“I think you can either be crushed by failure and do something else, or allow it to make you more resilient.” – Carlos Murillo
Nowadays in a classroom, all that seems to matter is whether a student gets a passing grade on a test. The product has become more important than the process, when really, each is very important (sometimes the process might be even more important). It is important for students to get good grades, but we should be open to them taking creative risks and letting them make mistakes so they can learn and grow.
In an article titled “Let Kids Fail in Order to Succeed!” by Eric Delli Bovi, with this strategy in mind, you can allow more discovery, risk, revision, and reflection within your classroom. In art education especially, mistakes are a big part of the creative process. Teachers shouldn’t hover over students too much and try to prevent a student from making mistakes, because it is a natural part of the learning process. The article states that through process-driven art education classes, “students develop the skills needed to overcome short-term defeat in order to achieve a greater sense of their own artistic, academic, and personal potential.” For example, students might not feel comfortable painting a portrait but if they at least try, they can reflect on what specific areas they struggle with when it comes to painting and portraiture, which will give them an idea of how they can improve in their next painting. Having a day where the classmates can critique each others art is another way for students to learn what skills they need to improve on.
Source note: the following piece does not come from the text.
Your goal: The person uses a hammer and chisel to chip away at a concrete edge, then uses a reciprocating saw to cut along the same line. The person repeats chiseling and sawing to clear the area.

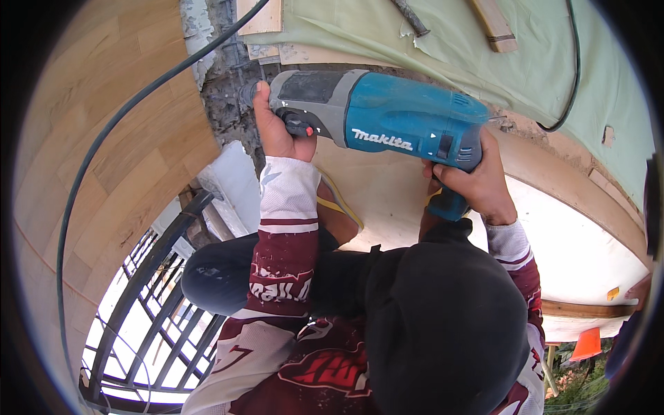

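Note:
A teal and grey rotary hammer drill (pixel 408 121) lies level across the middle of the view, its nose pointing left into a rough grey concrete strip (pixel 225 97). My left hand (pixel 277 135) is closed around the drill's front end, by the black knob with a red button. My right hand (pixel 481 183) grips the rear handle under the teal body. Both sleeves are maroon and white. The drill bit is hidden behind my left hand. A black hood or cap (pixel 443 318) covers the lower middle.
A black cable (pixel 104 145) curves over the light wood panelling (pixel 117 138) on the left. A dark metal railing (pixel 152 297) stands at lower left. Above lie a pale green sheet (pixel 539 62), a wood offcut (pixel 494 24) and a metal tool (pixel 411 17). An orange cone (pixel 588 344) is at lower right.

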`<state>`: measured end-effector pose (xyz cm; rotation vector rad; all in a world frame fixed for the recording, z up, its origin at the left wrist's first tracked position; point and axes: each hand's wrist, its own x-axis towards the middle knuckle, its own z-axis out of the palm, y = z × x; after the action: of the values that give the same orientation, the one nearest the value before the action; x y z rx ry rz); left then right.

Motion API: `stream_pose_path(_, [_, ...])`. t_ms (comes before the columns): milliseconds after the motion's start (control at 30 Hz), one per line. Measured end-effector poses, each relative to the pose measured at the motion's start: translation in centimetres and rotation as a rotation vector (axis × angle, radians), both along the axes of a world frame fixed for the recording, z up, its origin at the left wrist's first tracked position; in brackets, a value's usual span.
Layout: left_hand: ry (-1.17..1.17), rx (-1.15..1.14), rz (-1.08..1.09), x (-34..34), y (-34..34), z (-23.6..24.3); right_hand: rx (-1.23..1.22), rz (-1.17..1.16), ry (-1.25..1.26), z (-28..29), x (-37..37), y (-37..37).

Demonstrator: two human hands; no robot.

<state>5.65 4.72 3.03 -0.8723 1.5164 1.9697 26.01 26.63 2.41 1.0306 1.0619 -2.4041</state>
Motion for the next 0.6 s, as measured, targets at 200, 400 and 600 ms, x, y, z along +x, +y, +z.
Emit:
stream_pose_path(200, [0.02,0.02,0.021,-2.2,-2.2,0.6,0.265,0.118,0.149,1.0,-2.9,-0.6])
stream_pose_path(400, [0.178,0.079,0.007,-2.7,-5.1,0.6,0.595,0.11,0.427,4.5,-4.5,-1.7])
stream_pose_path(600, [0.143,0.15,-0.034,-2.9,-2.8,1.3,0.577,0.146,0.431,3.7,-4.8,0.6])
Art is all about risks and experimentation, but it is not the only content area where this is important. This strategy can relate to any subject area. In science for example, a lab might not turn out correctly or go how a student thought it would. Their hypothesis may not turn out the way they thought it would and the end result of the experiment may be completely different than what they expected. But the student learns why result happened the way it did or why the lab didn’t turn out the way they thought.
Or in English, or any class involving essays, let students take a risk with their writing. Don’t just make students write informative essays. Give a little more free reign for creativity. This could be seen in an essay where you have them argue a point they strongly believe or having them right a fictional short story. More free reign and risk can open the door to more failure, but again, that is where the learning process comes in. Students can learn from having a peer revision day in class when working on an essay. The students write a first draft and then have class time to have either a peer or the teacher read it over and help articulate what can be improved on so the student can grow as a writer.
Every class at the end of an art project, experiment, essay, etc. should a have chance to reflect on what they did well and what needs to be worked on. The students can journal about it, discuss it with the teacher, or have peer reviews.
In education, we need to stop teaching that the most important thing is a smooth process and perfect outcome. This discourages students from taking risks and makes them afraid of making mistakes. We want students to be able to learn from mistakes, not to have them expect that everything will always go exactly as planned. In the end, some mistakes turn out not to be mistakes at all, and can even turn out to be a success.